Sheriff Principal of Glasgow and Strathkelvin
- In office 2005–2011
- Preceded by: Edward F Bowen

Personal details
- Born: James Alastair Taylor 21 February 1951
- Died: 9 March 2021 (aged 70)
- Spouse: Lesley Macleod
- Alma mater: University of Aberdeen
- Profession: Advocate

= James Alastair Taylor =

Scottish judge

James Alastair Taylor (21 February 1951 - 9 March 2021) was sheriff principal of the Sheriffdom of Glasgow and Strathkelvin.

==Early life==
Taylor was born in Inverness and educated at Nairn Academy and the University of Aberdeen (B.Sc., LL.B.).
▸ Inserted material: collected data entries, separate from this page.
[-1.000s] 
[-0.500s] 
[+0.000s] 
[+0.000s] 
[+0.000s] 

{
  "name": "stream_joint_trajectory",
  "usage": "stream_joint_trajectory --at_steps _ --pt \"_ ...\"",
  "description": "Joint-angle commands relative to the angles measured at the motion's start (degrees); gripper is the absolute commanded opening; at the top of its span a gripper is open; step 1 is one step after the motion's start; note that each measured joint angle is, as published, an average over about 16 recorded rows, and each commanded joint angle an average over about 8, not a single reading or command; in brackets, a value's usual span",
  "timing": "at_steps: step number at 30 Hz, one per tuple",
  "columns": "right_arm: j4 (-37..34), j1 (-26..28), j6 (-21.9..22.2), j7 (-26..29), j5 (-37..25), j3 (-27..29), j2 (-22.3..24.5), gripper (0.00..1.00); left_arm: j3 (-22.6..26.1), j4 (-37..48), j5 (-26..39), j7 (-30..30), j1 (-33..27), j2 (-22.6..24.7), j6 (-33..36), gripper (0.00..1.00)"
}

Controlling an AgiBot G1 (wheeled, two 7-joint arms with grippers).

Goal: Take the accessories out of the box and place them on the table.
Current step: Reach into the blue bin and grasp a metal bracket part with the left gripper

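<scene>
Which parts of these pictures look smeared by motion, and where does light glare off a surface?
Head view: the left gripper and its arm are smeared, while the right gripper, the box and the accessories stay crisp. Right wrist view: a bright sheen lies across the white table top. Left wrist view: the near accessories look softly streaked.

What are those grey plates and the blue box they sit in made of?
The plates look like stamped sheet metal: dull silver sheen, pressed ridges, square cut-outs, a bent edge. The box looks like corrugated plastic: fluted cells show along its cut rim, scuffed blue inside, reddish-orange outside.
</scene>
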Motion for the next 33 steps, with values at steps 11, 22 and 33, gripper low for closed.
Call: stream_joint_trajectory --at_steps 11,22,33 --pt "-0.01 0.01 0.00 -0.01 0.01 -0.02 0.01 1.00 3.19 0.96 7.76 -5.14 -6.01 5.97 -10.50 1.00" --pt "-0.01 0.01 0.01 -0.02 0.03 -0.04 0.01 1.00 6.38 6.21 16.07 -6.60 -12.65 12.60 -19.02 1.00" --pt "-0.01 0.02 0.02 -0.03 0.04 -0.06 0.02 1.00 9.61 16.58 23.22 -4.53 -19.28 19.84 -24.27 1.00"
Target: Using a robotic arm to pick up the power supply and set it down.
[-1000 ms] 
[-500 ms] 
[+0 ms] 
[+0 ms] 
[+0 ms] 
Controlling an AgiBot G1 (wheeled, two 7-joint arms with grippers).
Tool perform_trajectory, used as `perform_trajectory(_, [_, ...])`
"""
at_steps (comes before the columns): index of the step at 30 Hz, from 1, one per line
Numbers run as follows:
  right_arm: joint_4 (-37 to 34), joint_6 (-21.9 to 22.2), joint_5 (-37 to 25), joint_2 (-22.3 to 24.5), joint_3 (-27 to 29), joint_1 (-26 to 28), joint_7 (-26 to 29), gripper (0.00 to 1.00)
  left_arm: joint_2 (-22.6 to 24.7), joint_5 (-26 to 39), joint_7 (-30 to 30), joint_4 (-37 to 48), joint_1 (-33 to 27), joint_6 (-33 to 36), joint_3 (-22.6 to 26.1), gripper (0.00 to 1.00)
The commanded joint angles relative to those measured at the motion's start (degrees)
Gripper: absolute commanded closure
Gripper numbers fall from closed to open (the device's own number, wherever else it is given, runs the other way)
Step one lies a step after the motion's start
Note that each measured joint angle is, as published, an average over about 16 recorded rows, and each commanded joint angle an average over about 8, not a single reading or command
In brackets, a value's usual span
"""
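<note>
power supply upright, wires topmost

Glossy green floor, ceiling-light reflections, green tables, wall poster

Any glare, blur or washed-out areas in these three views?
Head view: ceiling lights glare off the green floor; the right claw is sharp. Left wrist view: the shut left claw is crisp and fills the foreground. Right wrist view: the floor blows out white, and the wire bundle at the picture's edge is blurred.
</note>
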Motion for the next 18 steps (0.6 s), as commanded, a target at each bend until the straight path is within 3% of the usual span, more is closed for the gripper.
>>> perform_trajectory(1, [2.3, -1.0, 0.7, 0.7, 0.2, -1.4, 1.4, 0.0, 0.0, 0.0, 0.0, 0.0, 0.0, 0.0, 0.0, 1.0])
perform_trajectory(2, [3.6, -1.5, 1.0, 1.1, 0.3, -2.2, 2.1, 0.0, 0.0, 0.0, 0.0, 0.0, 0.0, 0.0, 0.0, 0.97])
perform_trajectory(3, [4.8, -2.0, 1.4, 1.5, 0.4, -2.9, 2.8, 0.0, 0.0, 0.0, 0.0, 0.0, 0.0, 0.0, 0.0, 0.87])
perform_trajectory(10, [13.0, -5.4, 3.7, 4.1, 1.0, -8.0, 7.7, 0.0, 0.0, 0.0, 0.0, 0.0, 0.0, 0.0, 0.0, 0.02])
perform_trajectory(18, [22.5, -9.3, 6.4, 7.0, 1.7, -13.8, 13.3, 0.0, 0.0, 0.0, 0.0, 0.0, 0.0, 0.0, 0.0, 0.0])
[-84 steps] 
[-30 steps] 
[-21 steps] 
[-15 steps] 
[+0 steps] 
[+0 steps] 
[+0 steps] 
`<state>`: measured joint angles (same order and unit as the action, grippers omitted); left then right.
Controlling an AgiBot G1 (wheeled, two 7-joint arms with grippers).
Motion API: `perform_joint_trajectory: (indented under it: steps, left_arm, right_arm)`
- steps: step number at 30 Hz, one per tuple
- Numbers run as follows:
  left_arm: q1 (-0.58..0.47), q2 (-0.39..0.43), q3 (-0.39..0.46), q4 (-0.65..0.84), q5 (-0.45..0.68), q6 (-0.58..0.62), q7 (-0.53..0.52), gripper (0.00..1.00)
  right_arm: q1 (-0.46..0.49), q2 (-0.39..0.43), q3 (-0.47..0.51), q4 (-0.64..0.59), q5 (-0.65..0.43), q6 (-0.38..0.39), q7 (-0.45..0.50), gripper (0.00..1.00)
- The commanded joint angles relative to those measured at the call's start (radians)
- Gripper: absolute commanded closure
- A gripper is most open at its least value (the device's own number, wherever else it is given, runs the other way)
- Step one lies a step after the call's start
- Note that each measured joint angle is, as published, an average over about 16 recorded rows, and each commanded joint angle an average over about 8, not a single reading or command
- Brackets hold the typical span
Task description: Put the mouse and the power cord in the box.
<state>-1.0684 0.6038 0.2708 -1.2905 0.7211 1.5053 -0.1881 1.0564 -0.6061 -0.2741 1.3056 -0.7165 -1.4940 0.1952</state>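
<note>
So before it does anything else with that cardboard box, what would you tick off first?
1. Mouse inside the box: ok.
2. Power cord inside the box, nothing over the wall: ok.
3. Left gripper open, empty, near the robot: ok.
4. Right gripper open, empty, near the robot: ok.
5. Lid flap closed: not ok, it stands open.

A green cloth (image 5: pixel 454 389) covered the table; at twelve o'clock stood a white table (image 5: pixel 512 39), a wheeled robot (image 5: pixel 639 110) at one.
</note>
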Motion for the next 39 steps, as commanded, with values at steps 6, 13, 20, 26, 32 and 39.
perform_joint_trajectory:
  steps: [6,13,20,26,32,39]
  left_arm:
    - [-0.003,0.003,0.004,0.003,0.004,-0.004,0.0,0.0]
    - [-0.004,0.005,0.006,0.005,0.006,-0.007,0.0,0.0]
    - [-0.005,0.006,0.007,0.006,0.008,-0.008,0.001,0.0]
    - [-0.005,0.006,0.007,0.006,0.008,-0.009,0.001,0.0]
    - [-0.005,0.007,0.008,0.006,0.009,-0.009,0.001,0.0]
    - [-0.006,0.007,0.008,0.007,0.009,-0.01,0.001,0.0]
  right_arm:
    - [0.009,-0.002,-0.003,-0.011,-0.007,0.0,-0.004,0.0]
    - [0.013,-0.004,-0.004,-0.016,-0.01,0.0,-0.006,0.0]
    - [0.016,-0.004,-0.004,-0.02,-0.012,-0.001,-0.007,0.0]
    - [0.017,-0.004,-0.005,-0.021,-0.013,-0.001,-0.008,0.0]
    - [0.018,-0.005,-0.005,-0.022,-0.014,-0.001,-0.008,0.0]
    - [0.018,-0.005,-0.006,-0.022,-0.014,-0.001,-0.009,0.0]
He was apprenticed to Brander & Cruickshank, Advocates in Aberdeen, in 1975, and admitted as a solicitor in 1977.

==Legal career==
Taylor worked as an assistant solicitor at Lefevre & Co., Advocates in Aberdeen, from 1977 to 1978. He then moved to be an assistant at A. C. Morrison & Richards, Aberdeen, being promoted to partner in 1980. In 1988, he moved again, to be a partner at McGrigor Donald in Glasgow, being promoted to head of litigation in 1992. He qualified as a solicitor-advocate in 1993.

In 1998, he was appointed a sheriff of Lothian and Borders, at Edinburgh, moving in 1999 to be commercial sheriff of Glasgow and Strathkelvin. He was promoted to Sheriff Principal of Glasgow and Strathkelvin in 2005, serving in that position until 2011.

==Personal life==
Taylor married Lesley Macleod in 1980, with whom he had two sons. He was a keen golfer, and a member of Nairn, the Royal Aberdeen and Glasgow Golf Clubs.